Start of GIVEN DATA
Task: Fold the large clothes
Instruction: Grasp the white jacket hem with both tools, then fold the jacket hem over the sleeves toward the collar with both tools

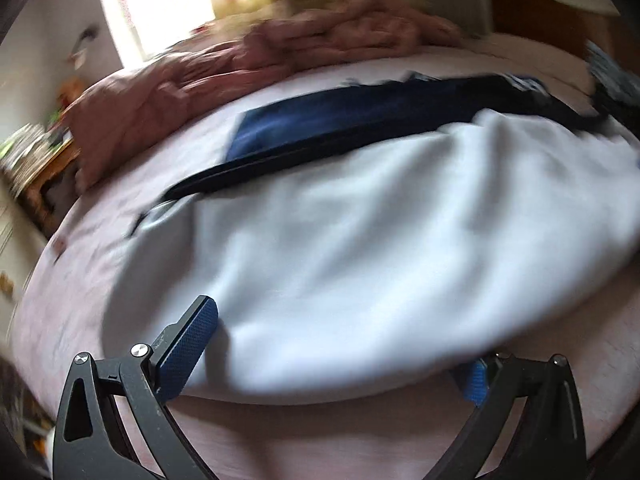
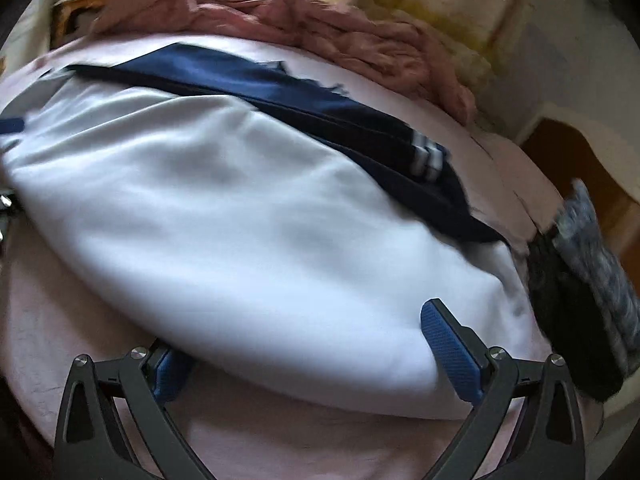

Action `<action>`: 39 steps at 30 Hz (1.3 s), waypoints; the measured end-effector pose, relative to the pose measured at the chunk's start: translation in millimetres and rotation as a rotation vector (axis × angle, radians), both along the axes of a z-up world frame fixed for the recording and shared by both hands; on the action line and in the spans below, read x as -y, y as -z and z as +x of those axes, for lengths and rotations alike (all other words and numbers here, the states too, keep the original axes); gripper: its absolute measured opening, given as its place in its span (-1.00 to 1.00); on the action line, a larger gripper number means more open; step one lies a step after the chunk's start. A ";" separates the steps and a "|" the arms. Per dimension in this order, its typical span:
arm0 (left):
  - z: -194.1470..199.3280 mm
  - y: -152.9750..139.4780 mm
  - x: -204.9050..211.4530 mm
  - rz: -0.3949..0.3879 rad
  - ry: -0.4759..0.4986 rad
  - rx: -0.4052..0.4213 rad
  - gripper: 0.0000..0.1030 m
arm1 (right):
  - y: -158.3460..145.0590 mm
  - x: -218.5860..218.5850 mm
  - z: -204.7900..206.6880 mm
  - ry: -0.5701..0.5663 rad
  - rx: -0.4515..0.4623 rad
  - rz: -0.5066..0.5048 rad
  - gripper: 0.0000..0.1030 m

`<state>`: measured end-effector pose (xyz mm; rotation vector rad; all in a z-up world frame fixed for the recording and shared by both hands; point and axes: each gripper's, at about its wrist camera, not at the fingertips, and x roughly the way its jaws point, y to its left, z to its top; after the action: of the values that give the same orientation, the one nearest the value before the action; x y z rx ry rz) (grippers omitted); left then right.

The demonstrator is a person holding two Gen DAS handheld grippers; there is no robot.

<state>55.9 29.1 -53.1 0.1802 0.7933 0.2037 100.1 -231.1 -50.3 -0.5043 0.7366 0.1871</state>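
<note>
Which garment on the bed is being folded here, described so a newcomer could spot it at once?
Start at the bed's pale pink sheet. In its middle, nearest both cameras, lies the large white soft-fabric garment, with open gripper fingers on either side of its near edge. Unlike the navy blue garment behind it and the crumpled pink blanket beyond, it is plain white and broadest.
</note>
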 end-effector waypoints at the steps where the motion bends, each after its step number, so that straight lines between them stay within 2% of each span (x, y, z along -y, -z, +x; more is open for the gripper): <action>1: 0.2 0.0 -7.7 -0.001 -0.027 0.008 1.00 | -0.1 7.4 2.0 0.032 0.022 -0.013 0.99; 3: -0.6 -0.2 -21.0 -0.031 -0.050 0.015 1.00 | -0.3 23.4 5.2 0.083 0.056 -0.022 0.99; 5: -1.0 1.1 -23.6 -0.047 -0.051 0.015 0.92 | -1.8 38.4 8.1 0.112 0.058 0.026 0.99; 6: -2.2 1.6 -21.2 -0.023 -0.053 0.025 0.85 | -2.2 44.9 10.0 0.135 0.061 0.043 0.99; 8: -5.6 1.5 -13.6 0.072 -0.068 0.054 0.45 | -2.6 54.0 12.4 0.178 0.080 0.030 0.99; 10: -2.1 2.0 -14.2 0.147 -0.098 0.065 0.28 | -4.1 59.8 13.3 0.254 0.149 -0.035 0.95; 12: 2.7 7.3 -24.0 0.154 -0.151 0.026 0.23 | -5.0 62.2 10.8 0.266 0.157 -0.023 0.75; 13: 5.1 10.5 -29.4 0.152 -0.178 0.006 0.23 | -5.1 63.2 9.2 0.245 0.146 0.014 0.56; 14: 6.6 11.4 -37.3 0.118 -0.194 -0.003 0.23 | -3.5 60.0 7.1 0.227 0.154 0.003 0.41; 15: 6.2 9.1 -42.0 0.076 -0.194 0.003 0.20 | -1.6 54.8 5.4 0.207 0.171 -0.032 0.35; 17: 0.8 2.9 -41.0 0.046 -0.166 0.045 -0.04 | 4.1 43.2 3.0 0.179 0.194 -0.102 0.08; 19: -6.1 -0.8 -32.6 0.097 -0.142 0.090 -0.19 | 4.3 43.0 4.8 0.197 0.202 -0.101 -0.02; 21: -12.1 -8.4 -30.1 0.072 -0.142 0.140 -0.26 | 0.2 47.3 4.2 0.220 0.202 -0.063 -0.27; 22: -14.2 -13.4 -32.7 0.040 -0.154 0.157 -0.27 | -5.4 51.6 1.9 0.237 0.210 -0.018 -0.62; 23: -15.8 -18.5 -36.8 -0.002 -0.165 0.168 -0.28 | -9.2 54.5 -0.9 0.257 0.222 0.000 -0.80; 26: -27.7 -31.8 -44.8 -0.102 -0.186 0.215 -0.34 | -26.8 65.9 -13.7 0.258 0.235 0.107 -0.82; 28: -36.8 -42.5 -44.6 -0.124 -0.185 0.243 -0.37 | -38.7 69.4 -28.1 0.258 0.258 0.148 -0.82; 32: -65.4 -60.2 -37.4 -0.138 -0.176 0.270 -0.40 | -50.9 68.9 -63.9 0.249 0.288 0.149 -0.83; 35: -83.8 -75.2 -24.0 -0.147 -0.170 0.250 -0.42 | -52.7 65.8 -88.8 0.269 0.288 0.073 -0.83; 39: -102.0 -89.9 -14.2 -0.118 -0.147 0.287 -0.42 | -71.5 75.9 -113.9 0.296 0.275 0.118 -0.82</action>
<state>-46.1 43.3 36.8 -0.0196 0.5304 0.3128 -13.8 -307.0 21.2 -0.2957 0.5195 -0.1137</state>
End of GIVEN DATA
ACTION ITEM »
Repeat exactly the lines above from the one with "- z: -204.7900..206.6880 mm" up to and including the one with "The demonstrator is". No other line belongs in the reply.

TASK RESULT »
  - z: -204.7900..206.6880 mm
  - ry: -0.5701..0.5663 rad
  - rx: -0.4515..0.4623 rad
  - rz: -0.5066..0.5048 rad
  - gripper: 0.0000..0.1030 m

`<state>`: measured end-effector pose (xyz mm; rotation vector rad; all in a z-up world frame fixed for the recording and shared by both hands; point and axes: each gripper's, at about its wrist camera, not at the fingertips, and x roughly the way its jaws point, y to its left, z to its top; after the action: of the values that give the same orientation, the one nearest the value before the action; x y z rx ry rz) (grippers omitted); left then right.

The demonstrator is a person holding two Gen DAS handheld grippers; there is no robot.

The exercise concludes with that.